I’m trying to develop some gadgets for Atlassian JIRA. JIRA uses gadgets based on some old web-gadget API (I think it was originally published by Google), in which each gadget is shown in an iframe on the “dashboard” page. While trying to make a script to reload the gadget iframes (to measure average times automatically) I noticed that there’s a memory leak somewhere that keeps a significant part of the old frame contents from being collected. (And, after a few dozen reloads, Chrome crashes, which led to my investigation.)

I tried to figure out what is keeping the old frames in memory, but I can’t figure it out. The “Window” objects belonging to the old frame remain (with distance “1”), but all references to them that I can see seem to be Chrome internals like “global in system / Context @....”, and nothing from the page itself.

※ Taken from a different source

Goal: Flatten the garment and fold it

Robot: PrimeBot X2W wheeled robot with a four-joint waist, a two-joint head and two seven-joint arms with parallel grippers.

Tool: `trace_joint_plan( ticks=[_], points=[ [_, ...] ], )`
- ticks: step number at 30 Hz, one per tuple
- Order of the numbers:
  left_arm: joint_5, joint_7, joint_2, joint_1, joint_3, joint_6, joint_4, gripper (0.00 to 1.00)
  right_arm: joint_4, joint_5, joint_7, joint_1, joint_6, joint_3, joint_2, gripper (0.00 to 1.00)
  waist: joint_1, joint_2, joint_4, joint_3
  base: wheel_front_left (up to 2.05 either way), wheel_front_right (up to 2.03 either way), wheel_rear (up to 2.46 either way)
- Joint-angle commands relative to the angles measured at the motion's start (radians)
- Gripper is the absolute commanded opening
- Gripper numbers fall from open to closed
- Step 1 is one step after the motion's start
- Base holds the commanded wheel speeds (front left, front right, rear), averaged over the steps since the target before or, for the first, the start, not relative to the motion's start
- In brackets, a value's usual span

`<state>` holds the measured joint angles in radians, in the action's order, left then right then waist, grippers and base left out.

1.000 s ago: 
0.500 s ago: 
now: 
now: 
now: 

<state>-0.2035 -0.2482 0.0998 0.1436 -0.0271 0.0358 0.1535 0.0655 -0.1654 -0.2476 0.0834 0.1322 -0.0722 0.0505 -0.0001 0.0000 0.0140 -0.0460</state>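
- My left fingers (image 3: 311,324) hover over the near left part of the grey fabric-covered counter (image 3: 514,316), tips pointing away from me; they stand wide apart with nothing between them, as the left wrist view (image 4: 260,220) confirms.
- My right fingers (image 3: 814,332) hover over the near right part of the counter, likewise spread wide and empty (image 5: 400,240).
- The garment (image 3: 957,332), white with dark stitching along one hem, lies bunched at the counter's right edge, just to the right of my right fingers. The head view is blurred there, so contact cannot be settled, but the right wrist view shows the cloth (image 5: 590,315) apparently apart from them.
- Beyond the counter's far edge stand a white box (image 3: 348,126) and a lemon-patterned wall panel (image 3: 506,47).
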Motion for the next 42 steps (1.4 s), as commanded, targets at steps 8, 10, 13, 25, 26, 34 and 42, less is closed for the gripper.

I’ve done everything I could think of and/or find on the net, like running in an empty Chrome instance in incognito mode, and with a minimal gadget that doesn’t really contain anything except for whatever the JIRA framework adds to it, but I can’t seem to find what keeps the old frames into memory. I’m attaching a screenshot and a couple of heap dumps, hoping some Chrome wizard can read the entrails better than I.

The attached screenshot shows the bad window (the URL path for the iframe ends with gadgets/ifr), remaining on the heap even after the gadget is removed. The attached archive contains the two heap snapshots shown in the screenshot. What I did was:

1) prepared a dashboard containing a single empty gadget;
2) opened a new new Chrome window with an empty profile, and logged into the JIRA instance;
3) opened a new tab in the window, and pasted the URL to the prepared dashboard;
4) opened the console with Ctrl-Shift-J, cleared it, clicked on the Profiles tab, then recorded the first heap snapshot;
5) deleted the gadget using the dashboard button and waited a few seconds;
6) recorded the second heap snapshot.

As can be seen, there is still an instance of the Window object from the gadget iframe on the heap (and probably other stuff as well). I can’t figure out what is it that still has a reference to it on the page.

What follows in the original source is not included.